Interesting reading!

 

Limits on open filehandles

  • Any Unix: the limits set by ulimit or setrlimit.
  • Solaris: see the Solaris FAQ, question 3.46 (or thereabouts; they renumber the questions periodically).
  • FreeBSD:

    Edit /boot/loader.conf, add the line
    	set kern.maxfiles=XXXX
    	
    where XXXX is the desired system limit on file descriptors, and reboot. Thanks to an anonymous reader, who wrote in to say he'd achieved far more than 10000 connections on FreeBSD 4.3, and says
    "FWIW: You can't actually tune the maximum number of connections in FreeBSD trivially, via sysctl.... You have to do it in the /boot/loader.conf file.
    The reason for this is that the zalloci() calls for initializing the sockets and tcpcb structures zones occurs very early in system startup, in order that the zone be both type stable and that it be swappable.
    You will also need to set the number of mbufs much higher, since you will (on an unmodified kernel) chew up one mbuf per connection for tcptempl structures, which are used to implement keepalive."
    Another reader says
    "As of FreeBSD 4.4, the tcptempl structure is no longer allocated; you no longer have to worry about one mbuf being chewed up per connection."
    See also:
  • OpenBSD: A reader says
    "In OpenBSD, an additional tweak is required to increase the number of open filehandles available per process: the openfiles-cur parameter in /etc/login.conf needs to be increased. You can change kern.maxfiles either with sysctl -w or in sysctl.conf but it has no effect. This matters because as shipped, the login.conf limits are a quite low 64 for nonprivileged processes, 128 for privileged."
  • Linux: See Bodo Bauer's /proc documentation. On 2.4 kernels:
    	echo 32768 > /proc/sys/fs/file-max
    	
    increases the system limit on open files, and
    	ulimit -n 32768
    	
    increases the current process' limit.

    On 2.2.x kernels,

    	echo 32768 > /proc/sys/fs/file-max
    	echo 65536 > /proc/sys/fs/inode-max
    	
    increases the system limit on open files, and
    	ulimit -n 32768
    	
    increases the current process' limit.

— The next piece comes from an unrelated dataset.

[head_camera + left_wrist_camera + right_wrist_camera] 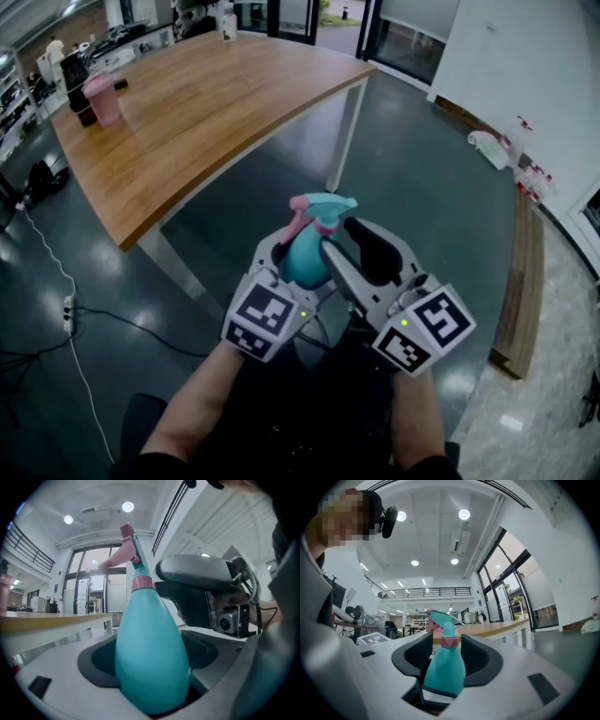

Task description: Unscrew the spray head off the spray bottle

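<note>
Head view: my left claw (292,267) is clamped on the teal spray bottle (305,262) in mid-air over the floor (441,169), with my right claw (367,255) just beside it. Left gripper view: bottle belly gripped, pink collar (142,583) seated, spray head (129,550) on. Right gripper view: jaws wide apart, the bottle showing between them untouched, so I'd say unscrewing hasn't begun.

Left gripper (292,251), right gripper (361,251): pale grey shells, black jaw pads. White cubes with black square markers: left cube (262,321), right cube (424,328), one small green light each. Dark short-sleeved clothing (309,422).
</note>
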The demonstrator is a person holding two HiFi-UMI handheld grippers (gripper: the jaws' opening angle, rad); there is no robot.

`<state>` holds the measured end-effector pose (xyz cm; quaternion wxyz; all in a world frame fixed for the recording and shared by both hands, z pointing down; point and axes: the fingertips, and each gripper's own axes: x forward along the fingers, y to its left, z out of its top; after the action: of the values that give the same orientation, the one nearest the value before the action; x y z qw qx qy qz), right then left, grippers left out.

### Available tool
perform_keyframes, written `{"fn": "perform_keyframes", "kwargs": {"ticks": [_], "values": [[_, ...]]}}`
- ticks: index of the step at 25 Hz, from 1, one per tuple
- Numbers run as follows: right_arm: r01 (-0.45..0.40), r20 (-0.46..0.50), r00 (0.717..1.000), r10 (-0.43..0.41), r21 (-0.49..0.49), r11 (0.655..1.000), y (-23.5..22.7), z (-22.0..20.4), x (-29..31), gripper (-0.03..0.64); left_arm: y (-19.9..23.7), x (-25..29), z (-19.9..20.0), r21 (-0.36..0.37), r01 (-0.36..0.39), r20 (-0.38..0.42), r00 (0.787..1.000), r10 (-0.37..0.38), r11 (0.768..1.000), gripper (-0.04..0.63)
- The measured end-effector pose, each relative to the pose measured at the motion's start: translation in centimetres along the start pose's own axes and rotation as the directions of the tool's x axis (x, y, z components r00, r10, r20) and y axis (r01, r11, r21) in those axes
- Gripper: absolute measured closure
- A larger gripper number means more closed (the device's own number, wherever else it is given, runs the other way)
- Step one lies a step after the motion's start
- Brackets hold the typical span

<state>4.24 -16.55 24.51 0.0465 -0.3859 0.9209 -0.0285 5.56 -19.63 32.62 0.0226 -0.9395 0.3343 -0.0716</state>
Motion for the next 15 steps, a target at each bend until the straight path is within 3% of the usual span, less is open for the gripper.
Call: {"fn": "perform_keyframes", "kwargs": {"ticks": [3, 5, 8, 15], "values": [[0.049, -0.011, 0.999, -0.049, 0.010, 0.999, -0.4, -0.4, 0.5, 0.427, -0.1, 0.0, -0.3, 0.007, -0.020, -0.010, 1.000, 0.020, 1.000, 0.186], [0.077, -0.020, 0.997, -0.076, 0.002, 0.997, -0.6, -0.7, 0.7, 0.469, -0.1, 0.1, -0.5, 0.017, -0.033, -0.018, 0.999, 0.033, 0.999, 0.186], [0.081, -0.028, 0.996, -0.081, -0.007, 0.997, -0.6, -0.8, 0.9, 0.474, -0.1, 0.2, -0.6, 0.028, -0.040, -0.026, 0.999, 0.041, 0.999, 0.186], [-0.038, -0.033, 0.999, 0.038, 0.000, 0.999, -0.1, -0.4, 0.2, 0.480, -1.3, -0.3, 0.0, 0.031, 0.100, -0.005, 0.995, -0.100, 0.994, 0.186]]}}
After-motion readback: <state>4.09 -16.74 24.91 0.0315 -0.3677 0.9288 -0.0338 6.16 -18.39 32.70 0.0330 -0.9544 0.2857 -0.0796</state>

    I verified that a process on Red Hat 6.0 (2.2.5 or so plus patches) can open at least 31000 file descriptors this way. Another fellow has verified that a process on 2.2.12 can open at least 90000 file descriptors this way (with appropriate limits). The upper bound seems to be available memory.
    Stephen C. Tweedie posted about how to set ulimit limits globally or per-user at boot time using initscript and pam_limit.
    In older 2.2 kernels, though, the number of open files per process is still limited to 1024, even with the above changes.
    See also Oskar's 1998 post, which talks about the per-process and system-wide limits on file descriptors in the 2.0.36 kernel.

Limits on threads

On any architecture, you may need to reduce the amount of stack space allocated for each thread to avoid running out of virtual memory. You can set this at runtime with pthread_attr_init() if you're using pthreads.